Using only the entries below, copy exactly the lines that begin at the one with "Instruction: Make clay" and end at the one with "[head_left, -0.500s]", both included. Drop the pictures.

(Stored data)
▼▼▼

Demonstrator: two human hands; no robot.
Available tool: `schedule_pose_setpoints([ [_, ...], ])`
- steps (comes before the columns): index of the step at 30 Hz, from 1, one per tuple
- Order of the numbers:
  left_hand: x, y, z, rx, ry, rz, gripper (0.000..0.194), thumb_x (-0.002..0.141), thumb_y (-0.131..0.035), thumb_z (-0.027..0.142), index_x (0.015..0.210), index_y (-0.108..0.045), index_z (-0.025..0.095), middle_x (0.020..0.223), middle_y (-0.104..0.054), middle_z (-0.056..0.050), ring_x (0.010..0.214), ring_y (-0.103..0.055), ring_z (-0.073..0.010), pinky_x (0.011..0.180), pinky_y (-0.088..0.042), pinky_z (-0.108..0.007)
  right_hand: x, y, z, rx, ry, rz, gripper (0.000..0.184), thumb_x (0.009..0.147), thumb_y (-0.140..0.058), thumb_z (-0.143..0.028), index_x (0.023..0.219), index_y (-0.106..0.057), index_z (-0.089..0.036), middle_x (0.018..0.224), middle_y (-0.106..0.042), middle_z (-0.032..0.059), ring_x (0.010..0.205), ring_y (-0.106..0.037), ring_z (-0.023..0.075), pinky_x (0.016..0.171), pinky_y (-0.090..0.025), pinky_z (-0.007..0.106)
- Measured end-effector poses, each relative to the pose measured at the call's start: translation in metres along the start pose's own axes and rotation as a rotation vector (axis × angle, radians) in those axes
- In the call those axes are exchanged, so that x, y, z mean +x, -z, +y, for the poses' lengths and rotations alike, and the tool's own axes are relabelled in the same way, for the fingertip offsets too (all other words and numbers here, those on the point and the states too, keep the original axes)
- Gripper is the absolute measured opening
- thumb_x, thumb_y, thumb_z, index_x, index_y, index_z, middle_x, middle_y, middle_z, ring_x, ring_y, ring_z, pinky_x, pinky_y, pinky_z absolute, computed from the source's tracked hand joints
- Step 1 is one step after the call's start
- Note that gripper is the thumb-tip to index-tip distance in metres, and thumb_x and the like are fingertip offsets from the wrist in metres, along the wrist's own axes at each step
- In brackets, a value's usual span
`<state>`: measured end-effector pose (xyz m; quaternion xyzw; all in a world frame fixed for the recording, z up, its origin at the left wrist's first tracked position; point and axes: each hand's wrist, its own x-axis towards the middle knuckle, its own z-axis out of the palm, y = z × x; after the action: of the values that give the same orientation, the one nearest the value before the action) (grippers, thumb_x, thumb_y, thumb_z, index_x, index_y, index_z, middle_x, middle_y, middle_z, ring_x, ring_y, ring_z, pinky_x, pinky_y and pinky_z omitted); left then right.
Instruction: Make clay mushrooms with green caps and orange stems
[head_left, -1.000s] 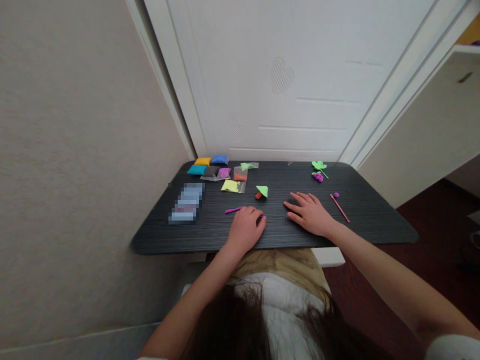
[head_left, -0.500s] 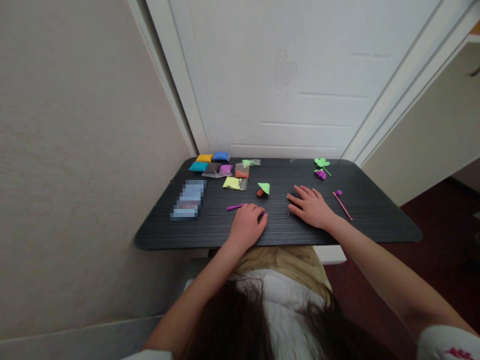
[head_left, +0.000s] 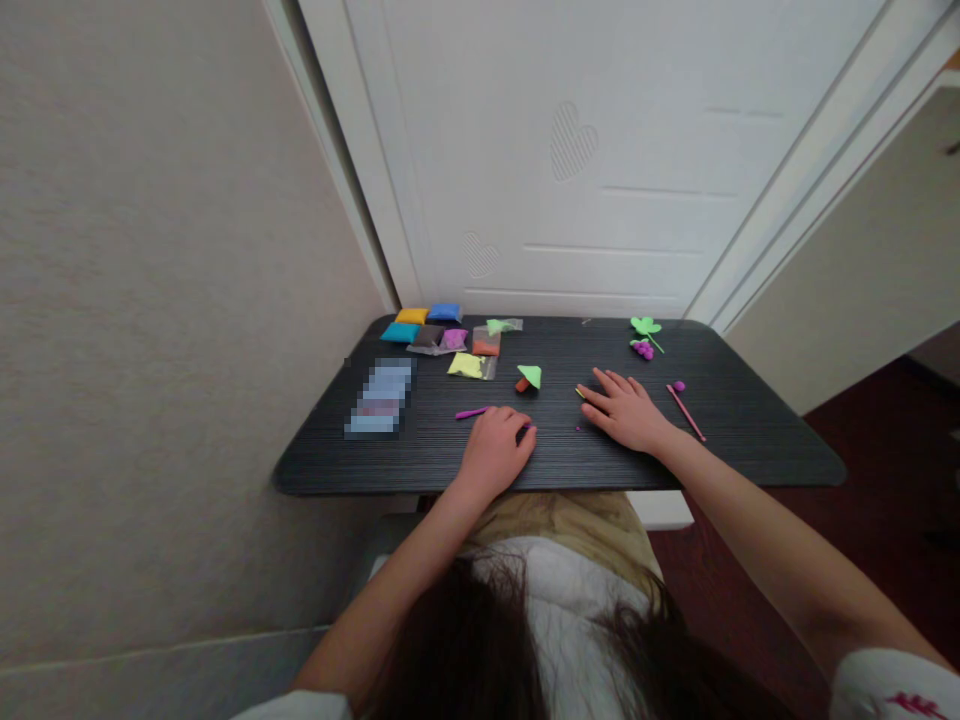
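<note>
My left hand (head_left: 493, 446) is closed around a purple modelling tool (head_left: 471, 413), whose one end sticks out to the left, low over the table. My right hand (head_left: 627, 412) lies flat with fingers spread, palm down on the table. Under its index fingertip shows a thin yellow strip (head_left: 580, 393), apparently clay. A tiny purple bit (head_left: 577, 429) lies near the right thumb. Between and beyond the hands is a small clay piece with a green cone top (head_left: 530, 376) and a red-brown stem (head_left: 522, 385).
Clay packets, including teal (head_left: 400, 332) and yellow (head_left: 468, 366) ones, lie at back left near a blurred-out rectangle (head_left: 381, 397). A pink stick (head_left: 686, 412), a purple ball (head_left: 679, 385), purple clay grapes (head_left: 643, 350) and a green clover (head_left: 646, 326) lie right on the black table (head_left: 772, 455).
My right hand has shifted slightly to the right, and more of the yellow strip shows beside its index fingertip. The left hand keeps its hold on the purple tool.
</note>
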<state>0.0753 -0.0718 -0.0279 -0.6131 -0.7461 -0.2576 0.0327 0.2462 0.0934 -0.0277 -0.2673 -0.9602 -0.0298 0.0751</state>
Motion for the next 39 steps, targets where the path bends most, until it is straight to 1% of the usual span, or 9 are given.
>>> schedule_pose_setpoints([
  [3,0.0,0.0,0.0,-0.005,-0.01,0.006,0.022,0.083,-0.042,0.031,0.088,-0.06,0.02,0.091,-0.06,-0.005,0.09,-0.051,-0.0187,0.084,-0.038,-0.033,0.001,0.0,0.0,-0.002,0.055,0.01,0.05,0.084,-0.021,-0.055,0.127,-0.038,-0.036,0.142,-0.025,0.0039,0.128,-0.024,0.0263,0.1,-0.02,0.051],
  [6,0.0,0.0,-0.001,-0.013,-0.008,0.019,0.022,0.082,-0.042,0.031,0.087,-0.06,0.021,0.09,-0.06,-0.005,0.09,-0.051,-0.0185,0.084,-0.038,-0.034,0.001,0.0,0.0,-0.006,0.007,0.01,0.05,0.085,-0.018,-0.054,0.126,-0.039,-0.035,0.142,-0.025,0.0054,0.128,-0.024,0.0273,0.099,-0.021,0.051],
  [10,0.0,-0.001,-0.001,-0.028,-0.015,0.025,0.021,0.082,-0.043,0.03,0.087,-0.061,0.02,0.089,-0.06,-0.005,0.089,-0.051,-0.0186,0.084,-0.038,-0.034,0.002,0.001,-0.001,-0.009,0.061,0.003,0.051,0.084,-0.02,-0.056,0.127,-0.037,-0.035,0.143,-0.023,0.0045,0.129,-0.022,0.027,0.1,-0.019,0.051],
  [14,0.0,-0.001,-0.001,-0.022,-0.021,0.021,0.021,0.082,-0.042,0.03,0.087,-0.06,0.02,0.089,-0.06,-0.005,0.089,-0.051,-0.0186,0.085,-0.038,-0.034,0.003,0.002,-0.001,-0.014,0.005,-0.013,0.052,0.084,-0.018,-0.055,0.128,-0.037,-0.035,0.143,-0.022,0.0048,0.128,-0.023,0.0277,0.1,-0.02,0.051],
  [17,0.0,-0.002,-0.002,-0.02,-0.038,0.019,0.021,0.082,-0.042,0.029,0.086,-0.06,0.02,0.089,-0.06,-0.005,0.089,-0.051,-0.0188,0.085,-0.038,-0.034,0.002,0.002,-0.003,-0.005,0.047,-0.013,0.053,0.083,-0.02,-0.057,0.129,-0.035,-0.035,0.143,-0.022,0.0039,0.129,-0.022,0.0271,0.101,-0.018,0.05],
  [26,0.001,-0.002,-0.004,-0.03,-0.037,0.017,0.022,0.082,-0.042,0.03,0.087,-0.06,0.019,0.089,-0.06,-0.005,0.088,-0.051,-0.0191,0.083,-0.039,-0.035,0.006,0.0,0.0,0.142,-0.076,0.066,0.053,0.086,-0.016,-0.053,0.123,-0.045,-0.029,0.135,-0.038,0.004,0.126,-0.027,0.0234,0.101,-0.02,0.049],
  [31,0.001,-0.001,-0.004,-0.034,-0.044,0.014,0.023,0.083,-0.041,0.031,0.086,-0.06,0.019,0.089,-0.06,-0.005,0.089,-0.051,-0.0192,0.084,-0.039,-0.035,0.005,0.001,0.003,0.109,-0.003,0.074,0.046,0.087,-0.02,-0.049,0.124,-0.043,-0.032,0.137,-0.033,0.0036,0.126,-0.026,0.0244,0.1,-0.016,0.051],
  [34,0.002,-0.002,-0.004,-0.039,-0.041,0.011,0.023,0.083,-0.04,0.031,0.087,-0.06,0.019,0.089,-0.06,-0.005,0.088,-0.051,-0.0192,0.084,-0.039,-0.035,0.007,0.0,0.003,0.085,0.041,0.093,0.042,0.087,-0.027,-0.045,0.119,-0.049,-0.03,0.129,-0.044,0.0046,0.119,-0.035,0.0232,0.1,-0.017,0.049],
  [39,0.003,-0.003,-0.006,-0.049,-0.044,0.016,0.023,0.083,-0.041,0.032,0.087,-0.06,0.019,0.089,-0.06,-0.005,0.088,-0.052,-0.0193,0.083,-0.039,-0.035,0.019,0.002,0.004,0.137,-0.051,0.137,0.032,0.083,-0.041,-0.043,0.092,-0.063,-0.022,0.101,-0.059,0.0057,0.096,-0.049,0.0196,0.087,-0.033,0.036],
])
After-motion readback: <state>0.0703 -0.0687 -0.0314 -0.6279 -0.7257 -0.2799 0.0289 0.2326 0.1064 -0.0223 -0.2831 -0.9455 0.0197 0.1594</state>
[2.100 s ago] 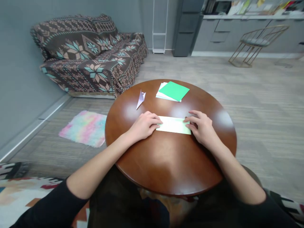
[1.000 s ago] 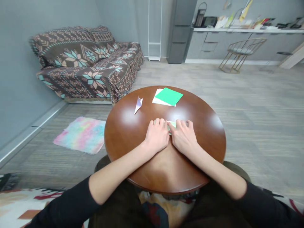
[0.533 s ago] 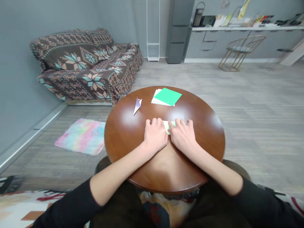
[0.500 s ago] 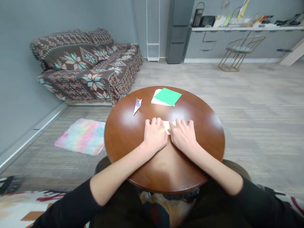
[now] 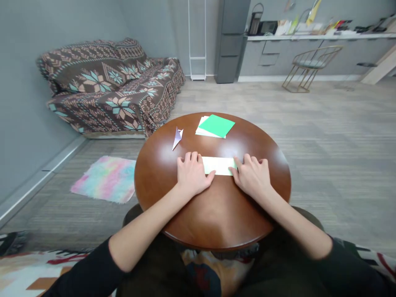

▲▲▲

◆ **Answer box**:
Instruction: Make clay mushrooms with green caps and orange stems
[head_left, -1.000s] 
[head_left, -0.500s] 

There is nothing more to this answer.